You know what, it felt great. It’s painful but I felt a relief. I just need another indication that I’m still alive. I am in a dark place right now. I don’t know if I’m depressed or what but I’m certain that I’m not happy.
A couple of weeks ago, I unplugged by deactivating my facebook and logging out my instagram. I stopped talking to my friends and family. I stopped reading the news. I’m not even sure if unplugging really helps. I need to be alone. I want to be alone. It’s funny considering I’m like an alien here in our site in Burkina Faso being the only Asian / Filipino guy who has that terrible French. Don’t get me wrong. The people here are great. They genuinely care about me. I know. But something’s really lacking. I’m alone and lonely. And those things mustn’t go together any time.

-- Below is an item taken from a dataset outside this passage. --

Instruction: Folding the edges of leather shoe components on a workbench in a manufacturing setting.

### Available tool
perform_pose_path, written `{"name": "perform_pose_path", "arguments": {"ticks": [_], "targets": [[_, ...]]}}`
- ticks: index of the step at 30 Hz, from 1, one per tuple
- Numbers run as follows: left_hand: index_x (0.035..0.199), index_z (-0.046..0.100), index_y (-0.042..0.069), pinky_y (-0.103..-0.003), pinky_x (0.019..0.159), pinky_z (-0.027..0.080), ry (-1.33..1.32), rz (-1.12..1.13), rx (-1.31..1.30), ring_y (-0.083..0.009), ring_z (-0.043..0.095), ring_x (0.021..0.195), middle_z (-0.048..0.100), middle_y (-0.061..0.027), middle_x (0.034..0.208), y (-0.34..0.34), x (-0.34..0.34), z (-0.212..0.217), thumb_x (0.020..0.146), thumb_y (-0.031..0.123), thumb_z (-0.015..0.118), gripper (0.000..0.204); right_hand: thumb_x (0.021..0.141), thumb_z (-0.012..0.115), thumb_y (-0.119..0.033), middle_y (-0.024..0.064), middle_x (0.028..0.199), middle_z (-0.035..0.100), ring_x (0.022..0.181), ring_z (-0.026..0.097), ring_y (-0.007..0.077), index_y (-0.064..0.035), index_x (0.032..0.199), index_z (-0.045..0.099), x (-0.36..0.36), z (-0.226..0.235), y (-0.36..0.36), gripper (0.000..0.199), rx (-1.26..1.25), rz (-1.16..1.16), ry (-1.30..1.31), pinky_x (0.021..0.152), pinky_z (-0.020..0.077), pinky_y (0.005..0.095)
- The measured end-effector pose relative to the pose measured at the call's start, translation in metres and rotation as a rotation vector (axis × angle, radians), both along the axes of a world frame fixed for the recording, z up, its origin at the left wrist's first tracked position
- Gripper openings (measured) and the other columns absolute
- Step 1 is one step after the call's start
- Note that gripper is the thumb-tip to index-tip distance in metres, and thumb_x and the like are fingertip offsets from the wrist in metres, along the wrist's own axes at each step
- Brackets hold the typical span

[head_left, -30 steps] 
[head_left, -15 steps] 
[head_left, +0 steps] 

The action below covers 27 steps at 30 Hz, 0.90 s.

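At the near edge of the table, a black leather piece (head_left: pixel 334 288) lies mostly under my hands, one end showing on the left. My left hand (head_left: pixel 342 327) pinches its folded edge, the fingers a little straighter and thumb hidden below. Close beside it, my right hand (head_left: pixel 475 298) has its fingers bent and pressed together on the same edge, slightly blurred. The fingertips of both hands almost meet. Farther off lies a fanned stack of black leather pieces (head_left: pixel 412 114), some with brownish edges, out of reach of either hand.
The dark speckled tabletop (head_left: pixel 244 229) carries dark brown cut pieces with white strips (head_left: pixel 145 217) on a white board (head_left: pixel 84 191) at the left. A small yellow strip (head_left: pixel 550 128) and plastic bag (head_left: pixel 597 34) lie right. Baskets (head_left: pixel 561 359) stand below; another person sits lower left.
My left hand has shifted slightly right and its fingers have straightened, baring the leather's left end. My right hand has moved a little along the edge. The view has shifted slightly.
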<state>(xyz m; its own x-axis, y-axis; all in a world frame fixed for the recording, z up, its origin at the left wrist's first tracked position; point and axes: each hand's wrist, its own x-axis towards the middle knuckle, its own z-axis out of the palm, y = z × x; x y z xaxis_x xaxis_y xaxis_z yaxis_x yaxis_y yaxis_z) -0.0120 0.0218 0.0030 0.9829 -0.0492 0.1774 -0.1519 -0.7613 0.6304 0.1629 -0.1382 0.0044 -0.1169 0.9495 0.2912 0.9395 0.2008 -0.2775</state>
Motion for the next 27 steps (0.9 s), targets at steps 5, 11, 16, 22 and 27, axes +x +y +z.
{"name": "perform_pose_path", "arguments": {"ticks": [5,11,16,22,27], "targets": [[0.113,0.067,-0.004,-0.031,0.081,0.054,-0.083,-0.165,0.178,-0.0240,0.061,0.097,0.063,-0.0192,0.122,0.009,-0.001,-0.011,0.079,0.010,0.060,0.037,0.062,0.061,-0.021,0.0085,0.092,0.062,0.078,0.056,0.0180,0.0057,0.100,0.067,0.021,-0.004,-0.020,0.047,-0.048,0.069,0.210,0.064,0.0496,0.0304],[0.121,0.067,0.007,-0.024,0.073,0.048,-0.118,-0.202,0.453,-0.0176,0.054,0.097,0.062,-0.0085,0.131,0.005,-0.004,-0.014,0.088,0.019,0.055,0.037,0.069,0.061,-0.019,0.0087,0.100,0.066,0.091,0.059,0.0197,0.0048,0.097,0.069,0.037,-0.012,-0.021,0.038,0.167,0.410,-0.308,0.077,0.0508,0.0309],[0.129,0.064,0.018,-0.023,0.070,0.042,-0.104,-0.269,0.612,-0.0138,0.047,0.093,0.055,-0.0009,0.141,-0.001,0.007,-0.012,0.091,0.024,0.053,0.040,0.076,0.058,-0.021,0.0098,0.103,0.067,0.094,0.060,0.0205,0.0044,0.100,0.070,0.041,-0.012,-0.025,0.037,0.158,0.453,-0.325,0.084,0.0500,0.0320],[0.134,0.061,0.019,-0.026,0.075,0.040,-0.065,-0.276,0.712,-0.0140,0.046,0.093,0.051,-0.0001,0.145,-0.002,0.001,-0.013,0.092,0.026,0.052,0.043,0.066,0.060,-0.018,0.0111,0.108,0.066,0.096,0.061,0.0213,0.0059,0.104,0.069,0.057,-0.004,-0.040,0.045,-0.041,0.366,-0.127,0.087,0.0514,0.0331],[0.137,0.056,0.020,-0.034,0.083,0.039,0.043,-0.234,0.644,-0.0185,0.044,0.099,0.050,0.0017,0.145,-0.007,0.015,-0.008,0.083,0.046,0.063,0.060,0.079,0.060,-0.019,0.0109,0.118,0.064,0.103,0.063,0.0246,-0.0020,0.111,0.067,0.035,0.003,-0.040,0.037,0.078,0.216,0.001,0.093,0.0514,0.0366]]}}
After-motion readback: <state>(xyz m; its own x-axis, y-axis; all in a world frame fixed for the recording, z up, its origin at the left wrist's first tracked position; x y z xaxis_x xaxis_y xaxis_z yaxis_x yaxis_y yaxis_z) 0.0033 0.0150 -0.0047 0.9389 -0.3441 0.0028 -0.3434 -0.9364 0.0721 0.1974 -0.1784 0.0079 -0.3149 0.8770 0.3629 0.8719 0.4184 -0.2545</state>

For the meantime, I’ll keep on reading. My somewhat escapegoat to these insanity. Don’t worry, the general theme of the books I’m reading now is “How to be happy” and traveling. So I’m doing something. I need to do something.
Cheer up friend. 😸 You’re not the only one feeling that way and I strongly believe that the escape or change is on the doing, so doing something, anything, is a good start. 👍
Thank you. Don’t worry. I will be okay. We will all be okay.